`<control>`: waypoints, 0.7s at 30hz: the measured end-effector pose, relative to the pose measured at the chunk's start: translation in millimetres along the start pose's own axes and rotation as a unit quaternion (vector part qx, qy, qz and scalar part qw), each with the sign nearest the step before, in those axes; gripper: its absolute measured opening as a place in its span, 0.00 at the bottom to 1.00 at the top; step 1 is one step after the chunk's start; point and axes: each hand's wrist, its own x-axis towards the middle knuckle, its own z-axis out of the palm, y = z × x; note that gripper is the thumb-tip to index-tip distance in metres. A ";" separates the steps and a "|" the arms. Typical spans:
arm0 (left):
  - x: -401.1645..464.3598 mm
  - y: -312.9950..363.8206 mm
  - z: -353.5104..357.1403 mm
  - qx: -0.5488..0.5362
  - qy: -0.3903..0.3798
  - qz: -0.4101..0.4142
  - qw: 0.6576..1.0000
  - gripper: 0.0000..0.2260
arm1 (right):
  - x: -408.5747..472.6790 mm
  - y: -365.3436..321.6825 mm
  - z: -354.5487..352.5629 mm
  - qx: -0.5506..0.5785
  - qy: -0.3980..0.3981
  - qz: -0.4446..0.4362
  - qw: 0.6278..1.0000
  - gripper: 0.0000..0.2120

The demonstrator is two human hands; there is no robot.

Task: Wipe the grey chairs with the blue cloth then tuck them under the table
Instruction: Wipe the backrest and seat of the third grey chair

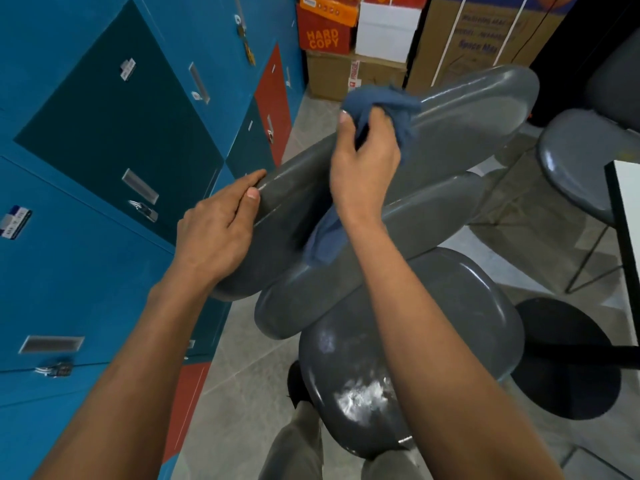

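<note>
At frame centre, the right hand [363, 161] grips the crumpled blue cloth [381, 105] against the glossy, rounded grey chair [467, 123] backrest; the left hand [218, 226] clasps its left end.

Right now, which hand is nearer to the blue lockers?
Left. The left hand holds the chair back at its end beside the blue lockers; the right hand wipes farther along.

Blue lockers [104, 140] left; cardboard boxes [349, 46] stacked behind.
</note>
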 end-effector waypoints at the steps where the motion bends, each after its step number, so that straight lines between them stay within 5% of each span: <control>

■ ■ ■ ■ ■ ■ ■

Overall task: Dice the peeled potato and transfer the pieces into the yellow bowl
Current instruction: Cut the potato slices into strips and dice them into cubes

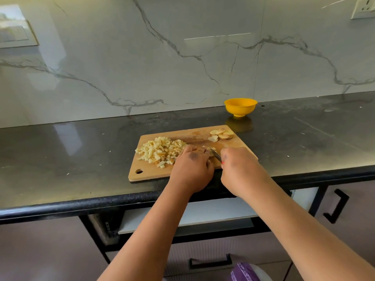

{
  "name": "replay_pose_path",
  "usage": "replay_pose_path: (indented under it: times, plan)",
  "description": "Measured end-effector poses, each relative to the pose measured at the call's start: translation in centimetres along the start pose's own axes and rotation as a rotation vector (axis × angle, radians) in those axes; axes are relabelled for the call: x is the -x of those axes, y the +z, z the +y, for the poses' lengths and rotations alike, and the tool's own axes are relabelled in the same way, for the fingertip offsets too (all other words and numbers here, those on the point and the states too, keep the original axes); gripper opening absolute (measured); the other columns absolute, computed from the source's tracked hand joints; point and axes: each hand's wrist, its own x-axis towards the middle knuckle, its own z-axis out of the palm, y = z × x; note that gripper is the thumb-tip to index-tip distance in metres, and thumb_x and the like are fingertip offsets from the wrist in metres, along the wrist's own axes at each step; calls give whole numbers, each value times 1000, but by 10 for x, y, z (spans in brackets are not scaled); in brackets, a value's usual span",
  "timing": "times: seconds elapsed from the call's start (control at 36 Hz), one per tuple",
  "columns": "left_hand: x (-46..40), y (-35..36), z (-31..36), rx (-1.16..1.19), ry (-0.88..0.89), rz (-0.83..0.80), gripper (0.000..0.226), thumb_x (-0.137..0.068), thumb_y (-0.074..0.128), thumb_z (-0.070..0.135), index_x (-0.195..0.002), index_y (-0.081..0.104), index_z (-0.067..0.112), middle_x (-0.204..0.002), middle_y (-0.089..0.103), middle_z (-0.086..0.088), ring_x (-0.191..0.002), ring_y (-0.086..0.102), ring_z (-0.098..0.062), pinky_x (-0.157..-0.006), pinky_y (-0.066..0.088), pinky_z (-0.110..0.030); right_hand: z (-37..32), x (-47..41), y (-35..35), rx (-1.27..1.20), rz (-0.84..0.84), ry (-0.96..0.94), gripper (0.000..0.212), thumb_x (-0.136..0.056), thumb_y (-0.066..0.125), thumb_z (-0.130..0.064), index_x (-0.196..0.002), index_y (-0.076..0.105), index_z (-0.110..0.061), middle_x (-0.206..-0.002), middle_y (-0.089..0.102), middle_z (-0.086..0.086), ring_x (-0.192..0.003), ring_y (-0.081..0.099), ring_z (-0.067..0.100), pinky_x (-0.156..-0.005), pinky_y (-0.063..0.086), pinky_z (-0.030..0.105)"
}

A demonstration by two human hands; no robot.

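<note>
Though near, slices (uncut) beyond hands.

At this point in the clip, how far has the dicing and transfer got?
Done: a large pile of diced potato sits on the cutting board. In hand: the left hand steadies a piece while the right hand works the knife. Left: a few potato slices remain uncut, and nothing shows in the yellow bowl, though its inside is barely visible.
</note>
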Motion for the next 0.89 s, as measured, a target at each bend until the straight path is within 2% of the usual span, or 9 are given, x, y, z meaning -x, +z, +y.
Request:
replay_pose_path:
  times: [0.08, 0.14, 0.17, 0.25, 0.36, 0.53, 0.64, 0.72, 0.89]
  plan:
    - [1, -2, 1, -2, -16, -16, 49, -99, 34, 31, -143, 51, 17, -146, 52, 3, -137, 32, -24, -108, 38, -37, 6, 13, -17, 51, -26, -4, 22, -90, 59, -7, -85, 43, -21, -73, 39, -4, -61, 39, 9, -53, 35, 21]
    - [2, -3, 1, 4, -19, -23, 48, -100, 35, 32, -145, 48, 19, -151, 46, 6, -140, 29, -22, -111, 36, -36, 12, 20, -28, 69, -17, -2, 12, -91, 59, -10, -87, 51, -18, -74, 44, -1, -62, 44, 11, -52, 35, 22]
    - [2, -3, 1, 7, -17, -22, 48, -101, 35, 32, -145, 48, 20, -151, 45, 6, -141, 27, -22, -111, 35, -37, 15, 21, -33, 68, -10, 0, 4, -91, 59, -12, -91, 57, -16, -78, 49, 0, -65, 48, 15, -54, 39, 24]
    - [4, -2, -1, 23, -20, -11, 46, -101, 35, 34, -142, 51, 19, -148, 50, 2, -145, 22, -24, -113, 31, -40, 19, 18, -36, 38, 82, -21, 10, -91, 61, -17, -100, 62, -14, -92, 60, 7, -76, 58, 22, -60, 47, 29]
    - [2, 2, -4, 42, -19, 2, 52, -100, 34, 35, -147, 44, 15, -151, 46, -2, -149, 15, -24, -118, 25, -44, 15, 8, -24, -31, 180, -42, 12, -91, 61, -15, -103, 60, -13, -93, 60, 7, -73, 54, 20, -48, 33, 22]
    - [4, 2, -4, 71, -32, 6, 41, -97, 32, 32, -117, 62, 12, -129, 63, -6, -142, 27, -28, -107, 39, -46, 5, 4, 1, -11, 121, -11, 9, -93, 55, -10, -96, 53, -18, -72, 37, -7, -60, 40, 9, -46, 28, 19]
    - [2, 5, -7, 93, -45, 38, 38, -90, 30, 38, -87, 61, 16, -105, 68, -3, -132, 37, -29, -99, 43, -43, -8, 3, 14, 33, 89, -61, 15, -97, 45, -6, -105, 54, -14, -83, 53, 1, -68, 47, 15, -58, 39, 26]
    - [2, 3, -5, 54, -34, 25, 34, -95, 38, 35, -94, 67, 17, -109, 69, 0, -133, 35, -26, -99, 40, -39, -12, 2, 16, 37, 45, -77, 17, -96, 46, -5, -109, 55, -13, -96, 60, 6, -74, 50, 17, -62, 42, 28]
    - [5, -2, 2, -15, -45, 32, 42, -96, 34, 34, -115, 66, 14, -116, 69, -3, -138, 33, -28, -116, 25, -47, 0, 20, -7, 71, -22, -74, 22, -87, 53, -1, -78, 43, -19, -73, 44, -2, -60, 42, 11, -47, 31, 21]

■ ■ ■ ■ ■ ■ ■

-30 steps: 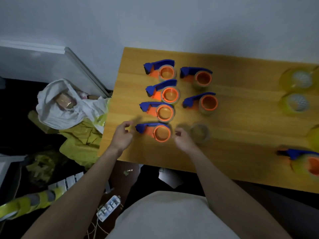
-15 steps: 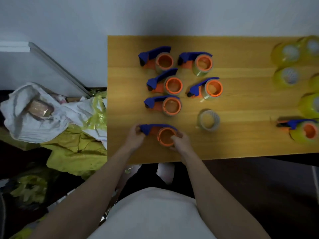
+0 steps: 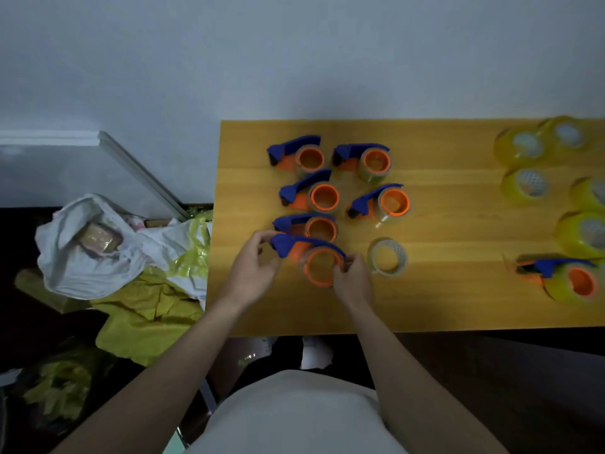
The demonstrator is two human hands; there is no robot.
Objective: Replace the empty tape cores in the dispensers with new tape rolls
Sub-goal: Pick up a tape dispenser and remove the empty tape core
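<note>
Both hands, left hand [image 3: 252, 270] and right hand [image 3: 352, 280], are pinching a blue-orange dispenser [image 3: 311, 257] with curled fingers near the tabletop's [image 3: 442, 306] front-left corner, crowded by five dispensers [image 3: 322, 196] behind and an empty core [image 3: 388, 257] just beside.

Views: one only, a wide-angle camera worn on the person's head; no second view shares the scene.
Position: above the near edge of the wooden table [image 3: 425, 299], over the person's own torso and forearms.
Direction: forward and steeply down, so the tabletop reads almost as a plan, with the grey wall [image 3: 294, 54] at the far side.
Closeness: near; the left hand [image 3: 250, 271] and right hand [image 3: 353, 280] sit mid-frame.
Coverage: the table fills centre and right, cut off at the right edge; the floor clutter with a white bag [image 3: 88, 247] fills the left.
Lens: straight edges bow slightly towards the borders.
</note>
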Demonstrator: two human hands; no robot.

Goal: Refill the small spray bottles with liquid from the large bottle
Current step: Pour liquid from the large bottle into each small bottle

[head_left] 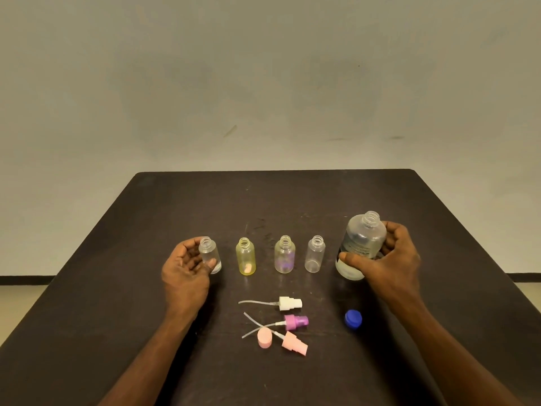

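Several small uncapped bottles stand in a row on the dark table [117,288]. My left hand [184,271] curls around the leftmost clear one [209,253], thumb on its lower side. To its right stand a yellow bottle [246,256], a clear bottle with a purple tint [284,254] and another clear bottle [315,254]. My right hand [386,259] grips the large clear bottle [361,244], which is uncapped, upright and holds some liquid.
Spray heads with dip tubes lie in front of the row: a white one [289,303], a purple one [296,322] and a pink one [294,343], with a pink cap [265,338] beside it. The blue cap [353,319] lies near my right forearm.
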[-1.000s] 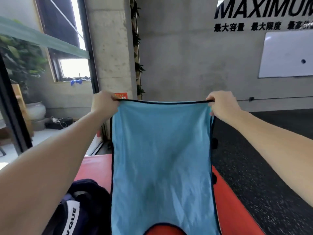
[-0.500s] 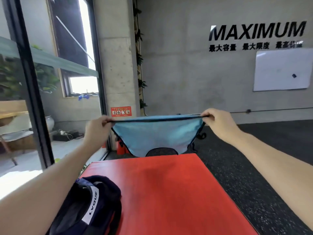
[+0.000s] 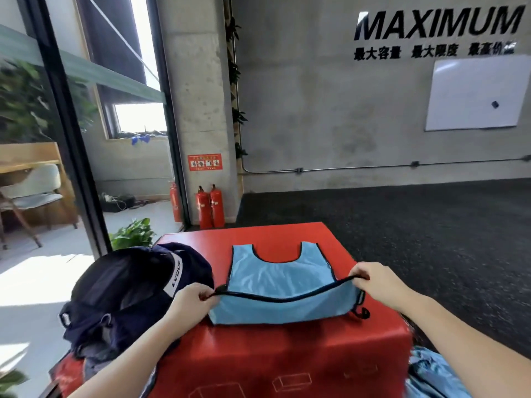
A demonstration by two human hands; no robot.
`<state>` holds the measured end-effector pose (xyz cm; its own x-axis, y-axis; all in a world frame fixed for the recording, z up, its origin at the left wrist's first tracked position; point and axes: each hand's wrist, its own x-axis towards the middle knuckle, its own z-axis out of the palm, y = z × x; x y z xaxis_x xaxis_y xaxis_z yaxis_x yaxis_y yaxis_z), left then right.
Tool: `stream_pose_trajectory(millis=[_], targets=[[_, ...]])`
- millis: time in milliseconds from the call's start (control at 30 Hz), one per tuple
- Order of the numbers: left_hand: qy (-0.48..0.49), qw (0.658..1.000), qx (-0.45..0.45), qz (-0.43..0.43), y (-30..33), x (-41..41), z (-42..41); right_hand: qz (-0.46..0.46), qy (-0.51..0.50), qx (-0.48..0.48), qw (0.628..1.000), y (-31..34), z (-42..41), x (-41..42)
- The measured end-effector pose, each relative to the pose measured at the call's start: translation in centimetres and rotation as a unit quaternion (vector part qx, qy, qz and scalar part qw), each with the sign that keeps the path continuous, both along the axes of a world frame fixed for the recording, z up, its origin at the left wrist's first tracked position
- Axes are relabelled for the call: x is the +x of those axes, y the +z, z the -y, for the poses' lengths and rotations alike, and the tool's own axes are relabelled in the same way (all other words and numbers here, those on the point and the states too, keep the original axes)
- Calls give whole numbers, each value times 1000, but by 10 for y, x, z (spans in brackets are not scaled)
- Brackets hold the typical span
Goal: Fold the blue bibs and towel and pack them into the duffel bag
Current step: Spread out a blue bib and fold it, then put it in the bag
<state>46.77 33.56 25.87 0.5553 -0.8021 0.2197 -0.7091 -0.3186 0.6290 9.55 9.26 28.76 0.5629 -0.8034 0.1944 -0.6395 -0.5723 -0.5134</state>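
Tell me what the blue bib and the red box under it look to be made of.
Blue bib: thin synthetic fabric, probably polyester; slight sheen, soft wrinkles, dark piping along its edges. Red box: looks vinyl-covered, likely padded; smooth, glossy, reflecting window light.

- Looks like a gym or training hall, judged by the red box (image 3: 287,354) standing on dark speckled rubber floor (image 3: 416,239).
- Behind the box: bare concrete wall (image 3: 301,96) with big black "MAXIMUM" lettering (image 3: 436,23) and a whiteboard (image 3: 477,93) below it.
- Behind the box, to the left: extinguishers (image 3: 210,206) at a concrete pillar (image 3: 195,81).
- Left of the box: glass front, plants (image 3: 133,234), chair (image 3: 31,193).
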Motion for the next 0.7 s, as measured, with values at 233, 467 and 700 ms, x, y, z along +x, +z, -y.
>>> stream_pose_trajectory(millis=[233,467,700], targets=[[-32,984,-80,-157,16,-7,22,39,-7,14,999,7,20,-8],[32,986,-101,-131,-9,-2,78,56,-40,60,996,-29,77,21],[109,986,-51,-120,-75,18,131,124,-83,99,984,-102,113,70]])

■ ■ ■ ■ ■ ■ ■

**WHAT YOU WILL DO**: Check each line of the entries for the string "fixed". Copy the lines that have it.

**PROBLEM SOLUTION**:
`<state>` holds the measured end-effector pose (xyz cm; its own x-axis, y-axis; all in a world frame fixed for the recording, z up, its origin at the left wrist's first tracked position; point and axes: each hand's wrist, its own x-axis towards the middle knuckle, its own z-axis out of the palm, y = z × x; x y z xaxis_x xaxis_y xaxis_z yaxis_x yaxis_y yaxis_z), left then right.
- The measured end-effector pose, each relative to the pose measured at the call's start: translation in centimetres and rotation as a unit quaternion (vector part qx, qy, qz and scalar part qw), each with the sign that keeps the path continuous, both along the axes of a world frame fixed for the recording, z up, its origin at the left wrist's first tracked position

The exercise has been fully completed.